Malgré les plans de développement nationaux, la réalisation des objectifs de l'UE pour l'éolien en mer d'ici 2030 dépend de l'accélération du déploiement annuel et de l'anticipation des défis et risques potentiels, notamment d’un point de vue socio-économique. Le travail réalisé par l’Observatoire de la sécurité des flux et des matières énergétiques vise précisément à révéler des vulnérabilités dans la production et l'approvisionnement énergétiques des États membres de l'Union européenne.

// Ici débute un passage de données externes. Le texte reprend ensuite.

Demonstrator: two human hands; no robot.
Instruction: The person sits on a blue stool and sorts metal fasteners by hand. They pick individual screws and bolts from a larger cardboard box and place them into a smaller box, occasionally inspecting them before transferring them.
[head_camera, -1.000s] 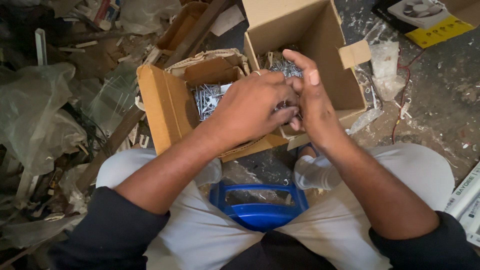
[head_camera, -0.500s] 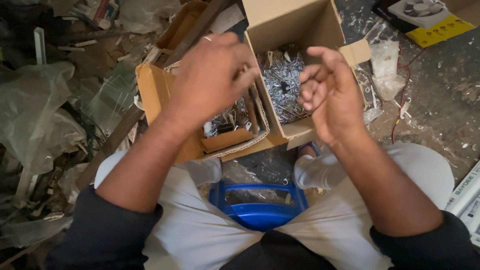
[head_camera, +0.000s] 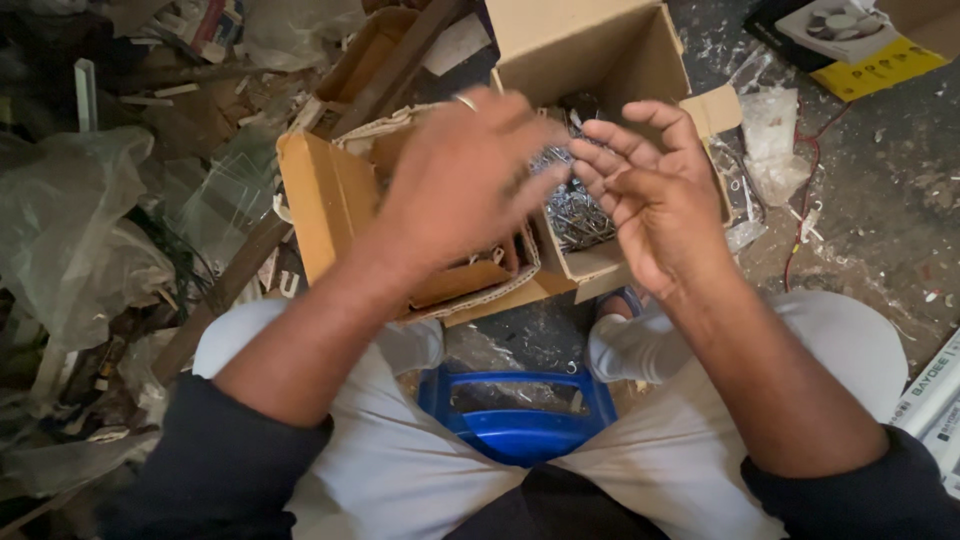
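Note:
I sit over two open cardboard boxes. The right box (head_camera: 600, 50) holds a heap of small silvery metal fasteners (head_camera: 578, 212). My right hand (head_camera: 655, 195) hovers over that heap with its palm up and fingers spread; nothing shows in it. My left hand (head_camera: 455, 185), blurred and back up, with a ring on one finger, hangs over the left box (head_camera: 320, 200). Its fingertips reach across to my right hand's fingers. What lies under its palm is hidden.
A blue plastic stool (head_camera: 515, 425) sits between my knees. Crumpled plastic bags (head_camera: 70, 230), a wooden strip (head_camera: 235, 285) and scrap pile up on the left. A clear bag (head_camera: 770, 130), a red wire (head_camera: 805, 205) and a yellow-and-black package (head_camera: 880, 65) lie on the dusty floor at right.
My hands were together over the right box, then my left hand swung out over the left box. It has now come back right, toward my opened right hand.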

En effet, le sabotage du gazoduc Nord Stream en septembre 2022 a mis en évidence la vulnérabilité des infrastructures critiques européennes. 

Enfin, de surcroît, l’espace maritime est hautement stratégique, et ce, pour de nombreuses activités piliers de l’économie européenne, comme c’est le cas de la pêche dans les zones côtières ou de l’aquaculture par exemple. Même si des études européennes ont été menées à ce sujet, il a été observé qu’en pratique les États membres coopèrent rarement sur les projets d’EMR. Pour répondre à ces possibilités éventuelles de conflits d’usage, des projets de co-utilisation viables devront être à tout prix développés.